### Data shown
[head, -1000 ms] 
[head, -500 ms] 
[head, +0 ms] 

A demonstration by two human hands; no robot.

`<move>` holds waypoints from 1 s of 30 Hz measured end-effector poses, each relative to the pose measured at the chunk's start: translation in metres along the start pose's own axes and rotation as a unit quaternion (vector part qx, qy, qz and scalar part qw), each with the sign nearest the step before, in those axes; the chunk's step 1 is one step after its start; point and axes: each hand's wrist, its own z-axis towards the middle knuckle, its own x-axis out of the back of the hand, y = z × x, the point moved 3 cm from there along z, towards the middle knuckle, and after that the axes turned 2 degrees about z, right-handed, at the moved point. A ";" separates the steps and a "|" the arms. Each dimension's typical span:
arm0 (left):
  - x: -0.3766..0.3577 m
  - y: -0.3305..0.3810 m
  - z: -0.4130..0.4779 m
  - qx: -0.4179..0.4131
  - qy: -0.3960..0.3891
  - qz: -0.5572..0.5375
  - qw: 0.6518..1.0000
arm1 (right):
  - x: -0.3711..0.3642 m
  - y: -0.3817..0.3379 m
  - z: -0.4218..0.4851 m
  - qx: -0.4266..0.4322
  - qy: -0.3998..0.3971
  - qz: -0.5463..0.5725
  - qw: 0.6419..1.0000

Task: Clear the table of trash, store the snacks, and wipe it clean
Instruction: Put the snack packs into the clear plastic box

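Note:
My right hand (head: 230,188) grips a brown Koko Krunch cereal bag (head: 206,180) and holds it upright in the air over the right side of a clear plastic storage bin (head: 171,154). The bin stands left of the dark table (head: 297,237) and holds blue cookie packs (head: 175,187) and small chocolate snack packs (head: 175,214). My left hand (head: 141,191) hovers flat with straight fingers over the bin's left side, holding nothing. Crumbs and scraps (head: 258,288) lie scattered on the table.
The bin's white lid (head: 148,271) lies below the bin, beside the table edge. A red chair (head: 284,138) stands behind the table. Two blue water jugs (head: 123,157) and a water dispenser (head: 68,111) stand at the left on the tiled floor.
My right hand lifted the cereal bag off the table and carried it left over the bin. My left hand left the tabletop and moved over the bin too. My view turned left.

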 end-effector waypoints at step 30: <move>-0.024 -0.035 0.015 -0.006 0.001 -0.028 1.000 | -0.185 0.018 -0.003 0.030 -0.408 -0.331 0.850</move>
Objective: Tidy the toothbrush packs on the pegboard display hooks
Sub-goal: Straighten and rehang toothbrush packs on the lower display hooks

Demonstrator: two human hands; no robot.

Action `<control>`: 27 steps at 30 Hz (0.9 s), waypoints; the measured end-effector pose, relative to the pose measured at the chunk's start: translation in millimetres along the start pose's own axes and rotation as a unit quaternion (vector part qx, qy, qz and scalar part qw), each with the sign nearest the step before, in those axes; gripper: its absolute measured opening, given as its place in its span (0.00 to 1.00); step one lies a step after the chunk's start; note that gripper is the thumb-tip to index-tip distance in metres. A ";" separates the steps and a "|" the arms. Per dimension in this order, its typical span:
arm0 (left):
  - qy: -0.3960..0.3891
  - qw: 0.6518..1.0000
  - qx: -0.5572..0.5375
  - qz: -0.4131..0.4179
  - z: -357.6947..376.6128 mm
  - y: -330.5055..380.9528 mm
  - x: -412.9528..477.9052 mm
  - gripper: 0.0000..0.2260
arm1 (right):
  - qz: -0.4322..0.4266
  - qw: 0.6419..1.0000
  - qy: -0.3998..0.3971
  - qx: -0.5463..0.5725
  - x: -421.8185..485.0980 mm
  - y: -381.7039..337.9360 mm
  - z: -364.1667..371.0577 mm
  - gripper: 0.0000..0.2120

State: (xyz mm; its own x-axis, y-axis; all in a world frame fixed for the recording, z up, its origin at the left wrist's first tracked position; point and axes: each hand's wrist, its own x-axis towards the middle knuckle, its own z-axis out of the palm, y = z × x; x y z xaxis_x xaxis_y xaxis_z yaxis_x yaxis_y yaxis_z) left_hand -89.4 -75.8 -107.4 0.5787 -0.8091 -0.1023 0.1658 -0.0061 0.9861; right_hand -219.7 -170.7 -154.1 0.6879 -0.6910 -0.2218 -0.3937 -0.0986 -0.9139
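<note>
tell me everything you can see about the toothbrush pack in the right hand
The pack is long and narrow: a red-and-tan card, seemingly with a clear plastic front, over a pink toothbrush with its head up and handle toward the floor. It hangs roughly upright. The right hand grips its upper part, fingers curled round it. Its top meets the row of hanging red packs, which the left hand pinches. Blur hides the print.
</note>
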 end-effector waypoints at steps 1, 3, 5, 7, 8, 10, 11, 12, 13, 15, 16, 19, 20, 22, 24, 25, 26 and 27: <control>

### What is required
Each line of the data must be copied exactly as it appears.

### Solution below
[head, -1000 ms] 
[head, -500 ms] 
[head, +0 ms] 

A demonstration by two human hands; no robot.

`<move>` holds waypoints from 1 s of 30 Hz measured end-effector poses, each relative to the pose measured at the chunk's start: translation in metres along the start pose's own axes and rotation as a unit quaternion (vector part qx, qy, qz and scalar part qw), each with the sign nearest the step before, in those axes; the chunk's step 1 is one step after its start; point and axes: each hand's wrist, its own z-axis towards the middle knuckle, its own x-axis out of the back of the hand, y = z × x, the point moved 3 cm from there along z, towards the middle knuckle, and after that the axes turned 2 degrees about z, right-handed, at the moved point. A ";" separates the steps and a "|" the arms. Each dimension's typical span:
arm0 (left):
  - x: -0.3766..0.3577 m
  - y: -0.3305..0.3810 m
  - z: -0.4130..0.4779 m
  - qx: -0.4179..0.4131
  - qy: -0.3960..0.3891
  - qz: -0.5572..0.5375
  - qw: 0.6518..1.0000
arm1 (right):
  - x: -0.3711..0.3642 m
  - y: -0.3817..0.3379 m
  - z: -0.4218..0.4851 m
  - qx: -0.4266..0.4322
  - qy: -0.3998..0.3971
  - qz: -0.5463..0.5725
  - qw: 0.6419..1.0000

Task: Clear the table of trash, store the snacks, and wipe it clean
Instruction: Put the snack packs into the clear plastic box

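Note:
My right hand (head: 230,188) grips a brown Koko Krunch cereal bag (head: 206,180) and holds it upright in the air over the right side of a clear plastic storage bin (head: 171,154). The bin stands left of the dark table (head: 297,237) and holds blue cookie packs (head: 175,187) and small chocolate snack packs (head: 175,214). My left hand (head: 141,191) hovers flat with straight fingers over the bin's left side, holding nothing. Crumbs and scraps (head: 258,288) lie scattered on the table.
The bin's white lid (head: 148,271) lies below the bin, beside the table edge. A red chair (head: 284,138) stands behind the table. Two blue water jugs (head: 123,157) and a water dispenser (head: 68,111) stand at the left on the tiled floor.
My right hand lifted the cereal bag off the table and carried it left over the bin. My left hand left the tabletop and moved over the bin too. My view turned left.
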
 end-effector waypoints at step 30: <move>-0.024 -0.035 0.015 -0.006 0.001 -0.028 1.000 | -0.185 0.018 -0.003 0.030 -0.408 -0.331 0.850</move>
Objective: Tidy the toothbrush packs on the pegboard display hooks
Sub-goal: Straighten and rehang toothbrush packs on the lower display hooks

Demonstrator: two human hands; no robot.

Action `<control>`: 27 steps at 30 Hz (0.9 s), waypoints; the measured end-effector pose, relative to the pose measured at the chunk's start: translation in millimetres along the start pose's own axes and rotation as a unit quaternion (vector part qx, qy, qz and scalar part qw), each with the sign nearest the step before, in those axes; gripper: its absolute measured opening, given as its place in its span (0.00 to 1.00); step one lies a step after the chunk's start; note that gripper is the thumb-tip to index-tip distance in metres. A ";" separates the steps and a "|" the arms. Per dimension in this order, its typical span:
arm0 (left):
  - qy: -0.3960..0.3891
  - qw: 0.6518..1.0000
  - qx: -0.5572..0.5375
  - qz: -0.4131..0.4179
  - z: -357.6947..376.6128 mm
  - y: -330.5055..380.9528 mm
  - x: -412.9528..477.9052 mm
  - gripper: 0.0000..0.2260
arm1 (right):
  - qz: -0.4322..0.4266
  - qw: 0.6419..1.0000
  - qy: -0.3998..0.3971
  - qx: -0.5463..0.5725
  - x: -421.8185..485.0980 mm
  - y: -381.7039..337.9360 mm
  - z: -364.1667..371.0577 mm
  - gripper: 0.0000..0.2120

State: (xyz mm; its own x-axis, y-axis; all in a world frame fixed for the recording, z up, its origin at the left wrist's first tracked position; point and axes: each hand's wrist, its own x-axis towards the middle knuckle, its own z-axis out of the palm, y = z × x; x y z xaxis_x xaxis_y xaxis_z yaxis_x yaxis_y yaxis_z) left_hand -89.4 -75.8 -107.4 0.5787 -0.8091 -0.1023 0.1658 -0.0061 0.9861; right_hand -219.7 -170.7 -154.1 0.6879 -0.6910 -0.2218 -0.3937 -0.0986 -0.9139
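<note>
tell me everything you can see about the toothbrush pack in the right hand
The pack is long and narrow: a red-and-tan card, seemingly with a clear plastic front, over a pink toothbrush with its head up and handle toward the floor. It hangs roughly upright. The right hand grips its upper part, fingers curled round it. Its top meets the row of hanging red packs, which the left hand pinches. Blur hides the print.
</note>
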 end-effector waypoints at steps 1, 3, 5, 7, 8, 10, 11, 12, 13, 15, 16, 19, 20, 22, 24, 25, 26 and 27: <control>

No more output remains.